What this task involves
Only the lines containing "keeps" should appear in the answer, copied from the listing below.

Exercise input
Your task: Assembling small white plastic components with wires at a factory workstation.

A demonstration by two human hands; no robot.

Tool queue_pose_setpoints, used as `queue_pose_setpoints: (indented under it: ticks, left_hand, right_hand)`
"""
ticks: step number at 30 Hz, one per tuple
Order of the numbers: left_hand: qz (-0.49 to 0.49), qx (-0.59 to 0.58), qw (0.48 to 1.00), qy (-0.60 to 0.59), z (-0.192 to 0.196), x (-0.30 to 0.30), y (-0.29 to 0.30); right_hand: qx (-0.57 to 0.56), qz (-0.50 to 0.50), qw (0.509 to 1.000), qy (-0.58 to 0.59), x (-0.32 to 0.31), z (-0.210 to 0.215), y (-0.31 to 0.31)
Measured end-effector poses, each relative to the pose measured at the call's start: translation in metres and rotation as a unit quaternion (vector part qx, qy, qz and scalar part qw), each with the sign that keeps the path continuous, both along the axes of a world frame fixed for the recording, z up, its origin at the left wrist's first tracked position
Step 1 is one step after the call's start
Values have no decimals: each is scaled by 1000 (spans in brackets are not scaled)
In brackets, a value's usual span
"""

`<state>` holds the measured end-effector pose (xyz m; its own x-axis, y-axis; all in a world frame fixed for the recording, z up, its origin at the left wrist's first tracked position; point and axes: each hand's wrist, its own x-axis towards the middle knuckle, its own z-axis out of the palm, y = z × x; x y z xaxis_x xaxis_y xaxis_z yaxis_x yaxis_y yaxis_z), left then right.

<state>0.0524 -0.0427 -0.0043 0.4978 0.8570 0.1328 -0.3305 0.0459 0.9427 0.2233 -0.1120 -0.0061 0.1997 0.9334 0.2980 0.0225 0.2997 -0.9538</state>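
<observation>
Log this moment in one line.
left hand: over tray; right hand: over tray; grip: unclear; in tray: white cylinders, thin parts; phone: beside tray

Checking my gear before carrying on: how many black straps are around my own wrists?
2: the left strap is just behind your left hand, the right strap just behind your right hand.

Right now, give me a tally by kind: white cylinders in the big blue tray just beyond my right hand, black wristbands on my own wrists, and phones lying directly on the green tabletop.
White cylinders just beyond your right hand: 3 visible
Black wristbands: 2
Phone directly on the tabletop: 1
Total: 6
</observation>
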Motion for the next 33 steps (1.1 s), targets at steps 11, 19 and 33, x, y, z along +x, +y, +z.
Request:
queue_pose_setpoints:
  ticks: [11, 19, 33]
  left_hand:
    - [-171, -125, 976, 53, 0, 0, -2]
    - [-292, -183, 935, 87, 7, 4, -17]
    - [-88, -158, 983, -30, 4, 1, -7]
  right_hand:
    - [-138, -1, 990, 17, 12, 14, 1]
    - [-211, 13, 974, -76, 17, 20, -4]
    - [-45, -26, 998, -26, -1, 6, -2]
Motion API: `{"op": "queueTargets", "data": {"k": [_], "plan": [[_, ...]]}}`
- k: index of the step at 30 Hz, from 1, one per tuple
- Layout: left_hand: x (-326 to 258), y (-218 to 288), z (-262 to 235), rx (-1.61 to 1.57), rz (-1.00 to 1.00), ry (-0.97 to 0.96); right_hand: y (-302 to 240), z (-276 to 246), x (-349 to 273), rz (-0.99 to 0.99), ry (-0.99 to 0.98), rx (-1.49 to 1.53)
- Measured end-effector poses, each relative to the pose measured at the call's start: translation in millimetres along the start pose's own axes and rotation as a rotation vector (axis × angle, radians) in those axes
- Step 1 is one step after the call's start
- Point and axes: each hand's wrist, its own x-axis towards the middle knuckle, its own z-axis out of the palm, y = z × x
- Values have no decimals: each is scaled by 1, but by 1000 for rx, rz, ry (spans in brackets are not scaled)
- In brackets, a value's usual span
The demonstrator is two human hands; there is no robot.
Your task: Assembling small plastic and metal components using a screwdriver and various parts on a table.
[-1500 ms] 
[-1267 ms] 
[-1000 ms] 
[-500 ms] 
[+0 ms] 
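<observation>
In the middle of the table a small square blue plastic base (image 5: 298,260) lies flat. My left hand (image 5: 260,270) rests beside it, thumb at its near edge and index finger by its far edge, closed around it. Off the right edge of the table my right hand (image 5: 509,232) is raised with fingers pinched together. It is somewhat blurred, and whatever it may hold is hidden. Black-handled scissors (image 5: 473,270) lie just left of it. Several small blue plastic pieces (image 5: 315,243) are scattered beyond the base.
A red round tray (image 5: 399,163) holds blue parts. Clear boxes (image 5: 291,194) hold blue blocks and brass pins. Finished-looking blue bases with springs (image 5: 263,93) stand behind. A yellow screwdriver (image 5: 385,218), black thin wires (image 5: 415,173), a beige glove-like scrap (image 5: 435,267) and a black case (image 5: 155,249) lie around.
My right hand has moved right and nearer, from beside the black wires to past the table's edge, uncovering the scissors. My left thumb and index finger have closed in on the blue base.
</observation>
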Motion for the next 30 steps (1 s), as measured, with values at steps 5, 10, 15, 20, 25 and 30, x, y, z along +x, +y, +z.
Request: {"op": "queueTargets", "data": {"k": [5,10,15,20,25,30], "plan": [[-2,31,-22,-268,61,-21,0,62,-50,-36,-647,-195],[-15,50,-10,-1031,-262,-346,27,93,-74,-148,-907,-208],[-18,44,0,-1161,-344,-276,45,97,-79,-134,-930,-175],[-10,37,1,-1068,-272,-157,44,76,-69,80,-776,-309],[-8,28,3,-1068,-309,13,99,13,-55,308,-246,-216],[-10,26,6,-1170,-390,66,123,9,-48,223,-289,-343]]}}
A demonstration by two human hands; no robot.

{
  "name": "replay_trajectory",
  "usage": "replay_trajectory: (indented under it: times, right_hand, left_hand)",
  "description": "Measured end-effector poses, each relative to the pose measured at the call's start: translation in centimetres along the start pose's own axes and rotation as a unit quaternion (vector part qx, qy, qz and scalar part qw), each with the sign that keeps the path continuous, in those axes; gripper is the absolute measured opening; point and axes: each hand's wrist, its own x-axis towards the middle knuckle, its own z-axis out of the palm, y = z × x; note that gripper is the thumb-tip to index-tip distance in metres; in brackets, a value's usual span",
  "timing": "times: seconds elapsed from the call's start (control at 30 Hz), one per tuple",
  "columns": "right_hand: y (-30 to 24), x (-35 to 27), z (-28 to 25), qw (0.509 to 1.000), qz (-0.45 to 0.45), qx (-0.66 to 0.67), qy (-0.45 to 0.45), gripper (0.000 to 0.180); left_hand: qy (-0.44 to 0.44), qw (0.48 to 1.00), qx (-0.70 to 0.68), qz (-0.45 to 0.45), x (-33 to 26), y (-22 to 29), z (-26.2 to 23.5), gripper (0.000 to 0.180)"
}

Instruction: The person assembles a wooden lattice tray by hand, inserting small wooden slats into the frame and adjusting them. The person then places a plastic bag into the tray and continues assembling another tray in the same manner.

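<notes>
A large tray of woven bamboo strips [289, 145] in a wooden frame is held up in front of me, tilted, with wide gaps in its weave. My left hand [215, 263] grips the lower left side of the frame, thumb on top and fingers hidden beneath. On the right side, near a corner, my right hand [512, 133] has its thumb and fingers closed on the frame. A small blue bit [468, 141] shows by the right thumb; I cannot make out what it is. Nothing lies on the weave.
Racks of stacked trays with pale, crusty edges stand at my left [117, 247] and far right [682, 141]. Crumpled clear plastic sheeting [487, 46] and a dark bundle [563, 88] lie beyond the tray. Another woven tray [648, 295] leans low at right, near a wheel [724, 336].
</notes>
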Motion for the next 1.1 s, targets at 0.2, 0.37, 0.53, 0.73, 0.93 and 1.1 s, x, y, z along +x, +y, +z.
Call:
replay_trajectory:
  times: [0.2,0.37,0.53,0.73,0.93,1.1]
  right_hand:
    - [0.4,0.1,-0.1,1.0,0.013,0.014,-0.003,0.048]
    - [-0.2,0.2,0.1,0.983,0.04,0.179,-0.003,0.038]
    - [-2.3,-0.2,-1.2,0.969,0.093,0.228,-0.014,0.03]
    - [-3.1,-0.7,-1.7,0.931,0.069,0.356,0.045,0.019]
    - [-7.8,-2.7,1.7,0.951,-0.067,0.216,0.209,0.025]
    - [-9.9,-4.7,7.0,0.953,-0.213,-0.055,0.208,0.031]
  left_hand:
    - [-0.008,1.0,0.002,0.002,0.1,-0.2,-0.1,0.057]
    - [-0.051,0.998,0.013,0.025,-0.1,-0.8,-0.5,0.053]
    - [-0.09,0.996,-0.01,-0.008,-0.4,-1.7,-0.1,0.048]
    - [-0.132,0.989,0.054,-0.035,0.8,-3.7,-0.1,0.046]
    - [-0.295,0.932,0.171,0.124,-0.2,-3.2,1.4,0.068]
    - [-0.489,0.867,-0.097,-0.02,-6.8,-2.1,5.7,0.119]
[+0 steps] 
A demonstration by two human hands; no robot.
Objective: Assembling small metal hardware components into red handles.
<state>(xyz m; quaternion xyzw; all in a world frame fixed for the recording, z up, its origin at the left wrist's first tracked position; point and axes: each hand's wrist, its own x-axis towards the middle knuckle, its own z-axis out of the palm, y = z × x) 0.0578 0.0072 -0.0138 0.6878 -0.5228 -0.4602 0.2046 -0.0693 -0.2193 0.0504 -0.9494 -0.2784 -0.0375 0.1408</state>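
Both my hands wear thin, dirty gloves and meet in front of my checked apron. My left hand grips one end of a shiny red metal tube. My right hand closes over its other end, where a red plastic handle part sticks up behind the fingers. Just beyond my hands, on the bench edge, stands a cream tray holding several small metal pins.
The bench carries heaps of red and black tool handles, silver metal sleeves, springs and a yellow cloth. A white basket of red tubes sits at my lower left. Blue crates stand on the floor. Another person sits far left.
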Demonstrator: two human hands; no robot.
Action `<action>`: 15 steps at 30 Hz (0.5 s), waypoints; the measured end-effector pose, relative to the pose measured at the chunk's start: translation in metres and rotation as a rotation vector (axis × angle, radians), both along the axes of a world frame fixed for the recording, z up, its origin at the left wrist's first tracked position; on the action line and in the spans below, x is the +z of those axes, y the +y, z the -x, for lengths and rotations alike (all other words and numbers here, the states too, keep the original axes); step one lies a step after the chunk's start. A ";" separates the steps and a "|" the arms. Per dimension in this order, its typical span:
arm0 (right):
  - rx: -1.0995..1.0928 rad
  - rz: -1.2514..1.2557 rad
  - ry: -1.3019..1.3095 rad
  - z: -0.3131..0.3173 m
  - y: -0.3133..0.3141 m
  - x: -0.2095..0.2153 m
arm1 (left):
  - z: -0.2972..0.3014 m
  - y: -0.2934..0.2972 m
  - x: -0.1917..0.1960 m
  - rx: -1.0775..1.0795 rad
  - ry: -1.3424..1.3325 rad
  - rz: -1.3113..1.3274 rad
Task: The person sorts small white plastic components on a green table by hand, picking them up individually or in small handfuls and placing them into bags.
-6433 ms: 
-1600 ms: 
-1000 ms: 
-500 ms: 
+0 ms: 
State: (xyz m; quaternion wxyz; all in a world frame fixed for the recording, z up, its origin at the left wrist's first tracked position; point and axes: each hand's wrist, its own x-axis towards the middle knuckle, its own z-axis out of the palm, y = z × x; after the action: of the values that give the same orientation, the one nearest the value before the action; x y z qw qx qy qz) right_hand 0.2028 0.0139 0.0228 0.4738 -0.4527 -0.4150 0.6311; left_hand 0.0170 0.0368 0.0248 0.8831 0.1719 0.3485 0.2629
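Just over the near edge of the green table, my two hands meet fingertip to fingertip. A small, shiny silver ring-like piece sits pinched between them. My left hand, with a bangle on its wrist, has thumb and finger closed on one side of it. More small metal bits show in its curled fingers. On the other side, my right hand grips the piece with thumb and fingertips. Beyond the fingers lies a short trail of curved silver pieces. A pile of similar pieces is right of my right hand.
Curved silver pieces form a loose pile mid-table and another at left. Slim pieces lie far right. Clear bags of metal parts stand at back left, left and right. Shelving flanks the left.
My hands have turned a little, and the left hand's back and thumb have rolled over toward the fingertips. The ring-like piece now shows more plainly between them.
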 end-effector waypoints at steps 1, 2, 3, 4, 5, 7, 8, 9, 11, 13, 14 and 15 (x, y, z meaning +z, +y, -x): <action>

Task result
Measured end-effector poses, each relative to the pose measured at the call's start: translation in metres and rotation as a unit quaternion (vector part qx, qy, qz and scalar part qw), each with the sign that keeps the path continuous, both along the axes of a world frame fixed for the recording, z up, its origin at the left wrist's first tracked position
  "description": "Measured end-effector poses, each relative to the pose measured at the call's start: translation in centimetres along the start pose's own axes and rotation as a unit quaternion (vector part qx, qy, qz and scalar part qw), each with the sign that keeps the path continuous, in those axes; gripper is the absolute measured opening; point and axes: each hand's wrist, its own x-axis towards the middle knuckle, its own z-axis out of the palm, y = z × x; note that gripper is the thumb-tip to index-tip distance in metres; in brackets, a value's usual span",

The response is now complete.